In my opinion this is far from optional though. I would very much like to stay in the SharePoint eco-system and I think that Microsoft should just drop the flimsy CMS-feature of the current SiteCollection and just allow the standard Publishing features to be activated. Thus giving me and all other Office 365 consultants the opportunity to create a business model where we can offer our clients website, intranet/extranet, e-mail, IM and CRM all-in-one, using Exchange, SharePoint, Lync and Dynamics CRM.

How about migrating my site to a new one?

For existing costumers there is no easy way. Microsoft states:

To avoid disruption and data loss, customers should back up all content and data from the SharePoint Online Public Website before they switch to any new solution or service. This will minimize potential disruptions.

This just means that as a website owner you are more or less on your own. Microsoft will provide more information in January 2015 but expect that you need to buy (with some discounts perhaps) a new website solution somewhere else and migrate your content to that solution. If you are not comfortable with this – hint hint – give me a buzz and let me help you out.

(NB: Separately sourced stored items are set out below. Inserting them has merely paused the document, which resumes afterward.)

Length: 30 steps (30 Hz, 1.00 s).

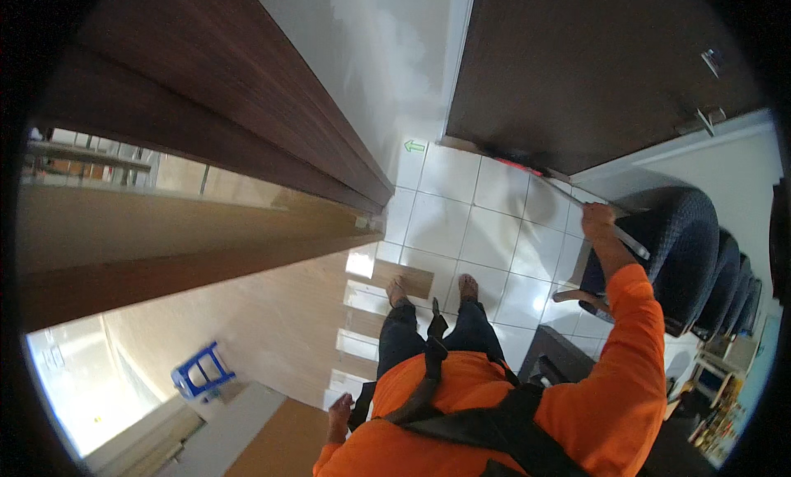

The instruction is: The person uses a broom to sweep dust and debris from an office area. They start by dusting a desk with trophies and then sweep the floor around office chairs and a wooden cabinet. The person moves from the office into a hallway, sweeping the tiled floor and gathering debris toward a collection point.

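My right hand (597,220) is closed around the pale handle of a long-handled broom or squeegee (565,194). Its dark and red head (518,165) rests low by the foot of a dark door (575,63); the picture does not settle which tool it is. The handle's free end reaches past my wrist, in front of a dark fabric chair (670,248). Down at my left side, my left hand (340,409) hangs near a dark strap, its fingers partly curled; whether anything is in them cannot be told. My feet stand apart on white floor tiles (488,233).
Several dark chairs (717,279) line the right wall. A dark wood door or panel (296,100) rises at the left. Steps with wood treads (361,320) lie beside my feet. A blue step stool (204,372) is at the lower left. A green arrow (414,146) marks the floor.
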Tool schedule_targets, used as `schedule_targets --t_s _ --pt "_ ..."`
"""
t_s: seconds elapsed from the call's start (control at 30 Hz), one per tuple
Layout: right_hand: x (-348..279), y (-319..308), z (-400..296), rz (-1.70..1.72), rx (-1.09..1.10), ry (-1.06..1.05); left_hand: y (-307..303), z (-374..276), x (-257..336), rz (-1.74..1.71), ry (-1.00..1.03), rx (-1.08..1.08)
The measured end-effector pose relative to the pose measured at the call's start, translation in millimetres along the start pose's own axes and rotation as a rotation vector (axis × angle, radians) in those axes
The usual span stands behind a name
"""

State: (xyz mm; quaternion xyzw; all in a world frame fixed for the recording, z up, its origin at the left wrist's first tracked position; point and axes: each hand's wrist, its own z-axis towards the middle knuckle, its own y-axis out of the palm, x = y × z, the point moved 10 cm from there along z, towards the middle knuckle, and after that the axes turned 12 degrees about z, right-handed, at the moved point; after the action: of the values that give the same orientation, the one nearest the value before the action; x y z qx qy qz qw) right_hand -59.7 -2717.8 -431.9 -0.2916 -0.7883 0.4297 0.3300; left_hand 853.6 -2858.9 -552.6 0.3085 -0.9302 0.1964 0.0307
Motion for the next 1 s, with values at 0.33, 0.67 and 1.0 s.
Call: schedule_targets --t_s 0.33,0.67,1.0 --pt "-115.8 -20.8 23.7 0.003 -0.248 -0.496 162.0 -77.4 -18.7 0.072 0.159 0.076" --pt "-208.0 -102.3 71.2 -0.031 -0.092 -0.386 243.5 -125.9 -49.7 -0.133 0.144 0.116" --pt "-321.7 14.2 -97.7 -0.279 -0.098 -0.812 170.7 -119.0 -120.4 -0.588 -0.05 0.126"
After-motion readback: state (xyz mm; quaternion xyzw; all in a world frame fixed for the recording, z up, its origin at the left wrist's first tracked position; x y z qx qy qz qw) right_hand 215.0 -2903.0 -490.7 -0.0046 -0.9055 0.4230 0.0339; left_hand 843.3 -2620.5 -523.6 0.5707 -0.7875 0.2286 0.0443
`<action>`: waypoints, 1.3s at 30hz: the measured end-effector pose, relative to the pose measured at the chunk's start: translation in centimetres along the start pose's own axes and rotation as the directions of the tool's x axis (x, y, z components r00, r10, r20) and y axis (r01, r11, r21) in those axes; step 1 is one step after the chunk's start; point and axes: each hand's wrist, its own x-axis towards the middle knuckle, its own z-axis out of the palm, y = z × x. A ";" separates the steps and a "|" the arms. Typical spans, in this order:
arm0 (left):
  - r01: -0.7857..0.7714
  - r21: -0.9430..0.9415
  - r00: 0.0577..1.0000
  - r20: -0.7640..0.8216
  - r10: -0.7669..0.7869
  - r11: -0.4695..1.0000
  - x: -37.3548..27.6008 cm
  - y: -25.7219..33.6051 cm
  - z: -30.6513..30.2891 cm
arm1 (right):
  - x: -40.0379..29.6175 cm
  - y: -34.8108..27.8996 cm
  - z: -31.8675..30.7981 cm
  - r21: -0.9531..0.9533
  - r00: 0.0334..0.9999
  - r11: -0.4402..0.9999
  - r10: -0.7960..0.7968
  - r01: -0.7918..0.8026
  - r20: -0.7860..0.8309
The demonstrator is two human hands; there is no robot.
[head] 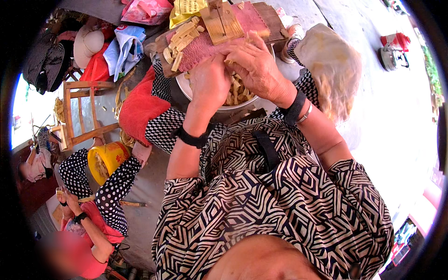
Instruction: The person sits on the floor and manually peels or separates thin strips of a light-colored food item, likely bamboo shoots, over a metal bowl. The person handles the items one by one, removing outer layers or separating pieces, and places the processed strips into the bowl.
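My left hand (pixel 209 81) is bent over the near edge of a pink cloth (pixel 196 52) that covers a wooden board (pixel 172 72); its fingers are mostly hidden. My right hand (pixel 254 64) reaches in beside it, fingers curled near a small pale piece, just below a wooden block with an upright metal blade (pixel 224 29). Short pale-yellow cut sticks (pixel 183 37) lie heaped on the cloth to the left. Beneath the hands, a white basin (pixel 224 107) on my lap holds more cut pieces (pixel 240 91).
A co-worker (pixel 101 224) sits at the lower left with a yellow bucket (pixel 120 152) between the knees. A wooden chair (pixel 94 134), plastic bags (pixel 126 43) and a hat (pixel 87 43) are at the left. A metal kettle (pixel 391 59) stands at the upper right.
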 end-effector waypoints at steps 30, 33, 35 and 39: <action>0.079 -0.328 0.997 0.011 -0.080 0.941 -0.2 -0.9 1.0 | -2.7 0.4 0.9 0.784 0.552 -0.174 0.621 -0.595 0.557; 0.095 -0.273 0.992 -0.052 -0.113 0.957 -0.2 -0.6 1.1 | -3.4 1.2 0.5 0.731 0.563 -0.430 0.467 -0.529 0.682; 0.051 -0.065 0.994 -0.097 -0.057 0.997 -0.5 0.2 0.4 | -3.4 1.1 0.4 0.756 0.548 -0.390 0.525 -0.525 0.651; 0.095 -0.426 0.995 0.023 -0.094 0.900 -0.8 0.7 0.2 | -2.9 0.7 -0.3 0.792 0.571 -0.257 0.574 -0.554 0.586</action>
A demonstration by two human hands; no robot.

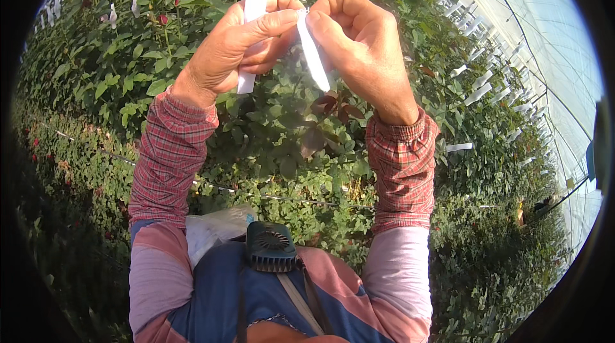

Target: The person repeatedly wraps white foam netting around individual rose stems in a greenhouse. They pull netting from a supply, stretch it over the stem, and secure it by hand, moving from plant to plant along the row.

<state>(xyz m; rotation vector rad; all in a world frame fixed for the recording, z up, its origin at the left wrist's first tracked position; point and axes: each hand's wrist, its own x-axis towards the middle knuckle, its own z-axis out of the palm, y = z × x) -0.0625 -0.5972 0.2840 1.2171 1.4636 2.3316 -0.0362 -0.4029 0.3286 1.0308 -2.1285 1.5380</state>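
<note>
Raised in front of the rose plants, my left hand (240, 42) holds a flat white sleeve strip (254, 11) across its palm, under the thumb. Its thumb and forefinger also pinch the top end of a narrow white mesh sleeve (313, 54). My right hand (367, 45) pinches the same top end from the other side, fingertips close to those of the left. The narrow sleeve hangs down at a slant between the hands. Whether a bud is inside it cannot be seen. Dark reddish leaves (336, 105) show below it.
Dense rose bushes (120, 64) surround the hands, several buds in white sleeves (478, 94). A red rosebud (163, 19) stands at upper left. A thin line (298, 199) crosses the lower foliage. A clear plastic bag (216, 227) and a dark portable fan (271, 247) are at my body.
</note>
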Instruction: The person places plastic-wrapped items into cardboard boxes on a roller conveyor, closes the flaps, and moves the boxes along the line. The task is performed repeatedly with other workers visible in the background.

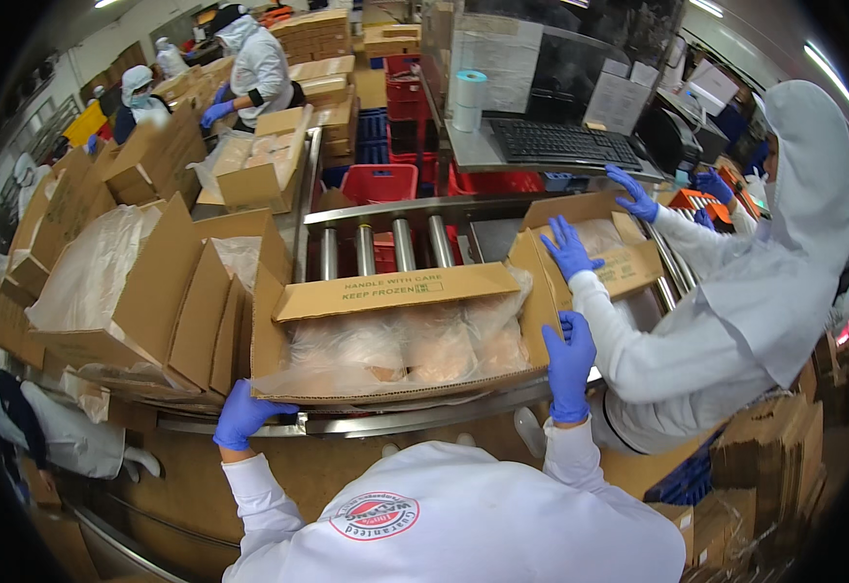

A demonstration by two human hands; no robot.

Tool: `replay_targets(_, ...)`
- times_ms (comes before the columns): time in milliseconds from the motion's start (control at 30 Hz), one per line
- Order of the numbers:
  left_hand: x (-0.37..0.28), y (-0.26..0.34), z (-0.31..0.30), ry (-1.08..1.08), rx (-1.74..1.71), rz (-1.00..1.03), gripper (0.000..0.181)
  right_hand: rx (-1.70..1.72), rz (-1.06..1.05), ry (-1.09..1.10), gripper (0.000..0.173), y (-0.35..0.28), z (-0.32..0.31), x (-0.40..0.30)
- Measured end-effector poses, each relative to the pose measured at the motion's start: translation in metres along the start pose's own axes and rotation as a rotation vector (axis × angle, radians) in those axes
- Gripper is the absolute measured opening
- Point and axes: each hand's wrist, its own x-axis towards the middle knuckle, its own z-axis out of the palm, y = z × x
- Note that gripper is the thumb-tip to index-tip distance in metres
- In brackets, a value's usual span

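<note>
An open cardboard box (pixel 399 290) lies before me on the conveyor, its far flap raised and printed with handling words. Inside, clear plastic film (pixel 351 342) covers stacks of pale pinkish, round food pieces (pixel 442 353). My left hand (pixel 246 415), in a blue glove, grips the box's near left corner, thumb along the front side; some fingers are hidden. At the right end my right hand (pixel 570 364), gloved alike, holds the edge with bent fingers. Just beyond it, a co-worker's gloved hand (pixel 570 248) rests on a second cardboard box (pixel 625 270).
Metal conveyor rollers (pixel 404 248) lie beyond my box. Several open, film-lined boxes (pixel 147 291) crowd the left. A co-worker in white (pixel 701 321) stands close at right. Past the conveyor are a red crate (pixel 379 184) and a keyboard (pixel 566 142) on a metal shelf. Flattened cardboard (pixel 767 466) is stacked lower right.
</note>
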Motion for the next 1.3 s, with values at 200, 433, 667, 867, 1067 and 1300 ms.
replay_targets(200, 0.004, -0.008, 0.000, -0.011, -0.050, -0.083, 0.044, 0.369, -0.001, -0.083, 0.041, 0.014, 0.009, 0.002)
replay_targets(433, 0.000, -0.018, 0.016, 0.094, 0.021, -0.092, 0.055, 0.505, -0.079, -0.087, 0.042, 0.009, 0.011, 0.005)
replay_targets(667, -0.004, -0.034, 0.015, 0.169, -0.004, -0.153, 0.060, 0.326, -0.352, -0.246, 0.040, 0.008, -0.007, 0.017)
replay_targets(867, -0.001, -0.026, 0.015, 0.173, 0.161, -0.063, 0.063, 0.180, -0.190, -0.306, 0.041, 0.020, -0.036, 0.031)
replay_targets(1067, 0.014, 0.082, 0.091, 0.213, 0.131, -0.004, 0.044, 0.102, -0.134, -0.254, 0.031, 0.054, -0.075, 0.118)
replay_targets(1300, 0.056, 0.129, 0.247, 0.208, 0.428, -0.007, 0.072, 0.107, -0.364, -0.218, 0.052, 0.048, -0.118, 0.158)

How to the new solutions compare to the existing ones?

Since Microsoft haven’t revealed anything yet, it’s hard to say. Even though they do state:

The existing SharePoint Online Public Website feature was designed for customers who need only a basic online presence. These new solutions will provide more robust tools and solutions that are required to deliver, support, and manage a fuller online presence.

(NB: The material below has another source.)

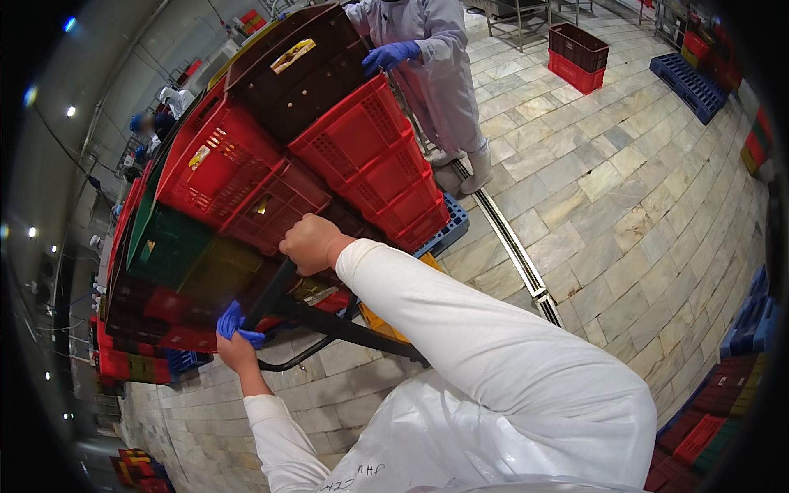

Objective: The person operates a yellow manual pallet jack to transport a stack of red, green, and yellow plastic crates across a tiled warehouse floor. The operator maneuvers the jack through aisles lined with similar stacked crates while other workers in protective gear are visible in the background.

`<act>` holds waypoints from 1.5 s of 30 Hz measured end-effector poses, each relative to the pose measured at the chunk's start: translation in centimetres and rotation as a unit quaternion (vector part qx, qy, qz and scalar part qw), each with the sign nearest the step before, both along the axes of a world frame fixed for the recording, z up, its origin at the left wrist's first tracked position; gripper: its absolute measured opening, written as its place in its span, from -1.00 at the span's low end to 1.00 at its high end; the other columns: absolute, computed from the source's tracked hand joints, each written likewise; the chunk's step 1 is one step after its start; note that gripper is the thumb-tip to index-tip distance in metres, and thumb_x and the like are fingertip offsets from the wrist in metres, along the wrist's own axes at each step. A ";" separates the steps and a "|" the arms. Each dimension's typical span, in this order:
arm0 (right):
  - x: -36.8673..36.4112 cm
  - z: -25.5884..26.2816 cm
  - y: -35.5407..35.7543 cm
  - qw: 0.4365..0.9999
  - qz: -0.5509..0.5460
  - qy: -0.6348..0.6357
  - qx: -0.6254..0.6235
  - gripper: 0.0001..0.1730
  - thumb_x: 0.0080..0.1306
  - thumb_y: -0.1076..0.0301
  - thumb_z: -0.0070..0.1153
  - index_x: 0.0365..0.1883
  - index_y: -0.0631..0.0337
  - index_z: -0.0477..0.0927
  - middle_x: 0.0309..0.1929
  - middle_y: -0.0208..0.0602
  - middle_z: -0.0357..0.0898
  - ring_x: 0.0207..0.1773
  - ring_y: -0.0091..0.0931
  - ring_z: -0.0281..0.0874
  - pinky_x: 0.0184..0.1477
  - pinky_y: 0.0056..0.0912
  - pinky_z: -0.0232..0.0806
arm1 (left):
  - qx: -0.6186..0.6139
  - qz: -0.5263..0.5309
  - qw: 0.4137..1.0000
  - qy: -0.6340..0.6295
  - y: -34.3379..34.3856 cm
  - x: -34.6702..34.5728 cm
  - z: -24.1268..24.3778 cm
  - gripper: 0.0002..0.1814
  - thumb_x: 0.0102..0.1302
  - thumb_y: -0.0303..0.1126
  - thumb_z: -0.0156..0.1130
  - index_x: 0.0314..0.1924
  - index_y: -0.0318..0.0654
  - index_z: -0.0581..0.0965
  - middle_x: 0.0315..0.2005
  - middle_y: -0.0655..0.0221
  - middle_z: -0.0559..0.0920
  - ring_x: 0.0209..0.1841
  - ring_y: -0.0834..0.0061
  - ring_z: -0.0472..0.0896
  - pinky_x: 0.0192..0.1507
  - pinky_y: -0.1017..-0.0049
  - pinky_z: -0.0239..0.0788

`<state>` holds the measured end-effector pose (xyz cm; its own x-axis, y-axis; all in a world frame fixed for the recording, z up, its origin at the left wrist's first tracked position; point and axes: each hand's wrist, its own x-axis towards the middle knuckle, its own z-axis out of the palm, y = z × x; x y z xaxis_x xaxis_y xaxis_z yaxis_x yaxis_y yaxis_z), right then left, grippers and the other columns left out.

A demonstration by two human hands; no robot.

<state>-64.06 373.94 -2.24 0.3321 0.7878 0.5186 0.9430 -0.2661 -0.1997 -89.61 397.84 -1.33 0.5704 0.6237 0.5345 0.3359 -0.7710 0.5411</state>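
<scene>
My right hand (314,243) is closed around the upper end of a black handle (274,293), apparently a pallet jack's. At the handle's lower end, my left hand (236,352) holds a crumpled blue disposable glove (232,320) against it; the glove partly hides the fingers. Just beyond the handle rise tall stacks of plastic crates, among them a red crate (216,163), a green crate (163,237) and a dark brown crate (296,68). Under the stacks a blue plastic pallet (455,223) shows at the right. Yellow metal (379,323) appears below the handle.
A co-worker (431,80) in pale coveralls stands beside the stacks, a blue-gloved hand (389,57) at the brown crate. A drain channel (508,237) crosses the tiled floor. Farther off are two stacked crates (576,58), a blue pallet (689,86) and more crates (703,431) at lower right.
</scene>
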 end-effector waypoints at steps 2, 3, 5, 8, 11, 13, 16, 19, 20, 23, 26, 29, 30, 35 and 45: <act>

That is more like saying, “it’s more than likely going to be better, but we don’t know yet”.

Pricing. Will Office 365 get cheaper when a feature like that is discontinued?

In short: no. The new third-party solutions will have some discounts, but as a whole, your Office 365 licenses won’t budge. As Microsoft states:

This change is aligned with our commitment to deliver a superior productivity experience in Office 365. Therefore, the change won’t affect the pricing of Office 365.

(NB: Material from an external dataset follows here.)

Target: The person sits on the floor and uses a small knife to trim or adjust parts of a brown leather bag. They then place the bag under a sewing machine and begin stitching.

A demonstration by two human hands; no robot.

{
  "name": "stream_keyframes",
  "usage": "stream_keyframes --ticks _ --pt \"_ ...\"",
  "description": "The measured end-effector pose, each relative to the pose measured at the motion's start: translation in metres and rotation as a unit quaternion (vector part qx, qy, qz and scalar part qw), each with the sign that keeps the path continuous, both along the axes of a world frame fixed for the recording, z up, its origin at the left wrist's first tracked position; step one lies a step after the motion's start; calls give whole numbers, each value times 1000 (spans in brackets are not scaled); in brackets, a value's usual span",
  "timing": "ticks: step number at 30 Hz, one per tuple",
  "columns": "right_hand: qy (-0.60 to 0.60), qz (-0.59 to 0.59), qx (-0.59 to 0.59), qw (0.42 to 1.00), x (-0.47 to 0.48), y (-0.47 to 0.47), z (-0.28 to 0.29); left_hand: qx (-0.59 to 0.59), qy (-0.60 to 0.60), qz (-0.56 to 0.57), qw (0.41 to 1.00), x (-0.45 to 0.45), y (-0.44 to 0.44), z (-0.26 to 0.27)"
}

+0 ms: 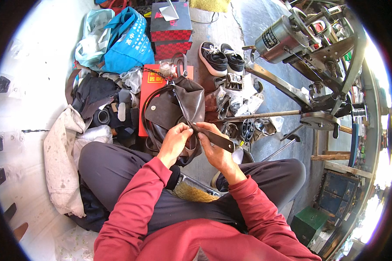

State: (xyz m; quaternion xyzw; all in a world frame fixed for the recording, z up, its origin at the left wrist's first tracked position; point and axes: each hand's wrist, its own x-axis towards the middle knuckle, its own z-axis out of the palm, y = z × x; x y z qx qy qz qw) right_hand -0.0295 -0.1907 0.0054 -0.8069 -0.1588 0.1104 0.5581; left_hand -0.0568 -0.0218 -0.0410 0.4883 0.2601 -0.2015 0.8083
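Note:
A dark brown leather bag (pixel 190 94) rests before my knees, with a flap (pixel 161 112) that carries a round metal snap. My left hand (pixel 173 143) pinches the bag's edge close to a zipper (pixel 191 142). From between the fingers of my right hand (pixel 218 156) a short brown leather strap (pixel 219 141) sticks out to the right, with a small round hole or snap near its rounded end. Both sets of fingertips nearly meet at the strap's inner end. My fingers hide how the strap joins the bag there.
Under the bag lies a red box (pixel 144 93). Leather scraps (pixel 93 94) and a blue bag (pixel 129 49) are on the left. Black sneakers (pixel 217 58) and bagged shoe parts (pixel 245 98) sit ahead. A hand-cranked sewing machine (pixel 282 39) stands at right, its bar reaching toward the bag.

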Motion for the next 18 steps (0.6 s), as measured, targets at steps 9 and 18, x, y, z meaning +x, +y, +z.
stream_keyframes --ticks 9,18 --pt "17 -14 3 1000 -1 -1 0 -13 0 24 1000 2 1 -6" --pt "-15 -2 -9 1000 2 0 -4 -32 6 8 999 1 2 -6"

In my opinion I think there are two arguments to consider, the above one not being realistic:

  1. Price increase, you pay the same, but get less value. So this is in fact a hidden increase of price.
  2. Traffic is unpredictable. On closed sites, traffic is way more predictable, than on public websites. My guess is that Microsoft have a hard time figuring out how to handle the unpredictable nature of website traffic on their BASF’s (Big Ass Server Farms)

Stay tuned for more information.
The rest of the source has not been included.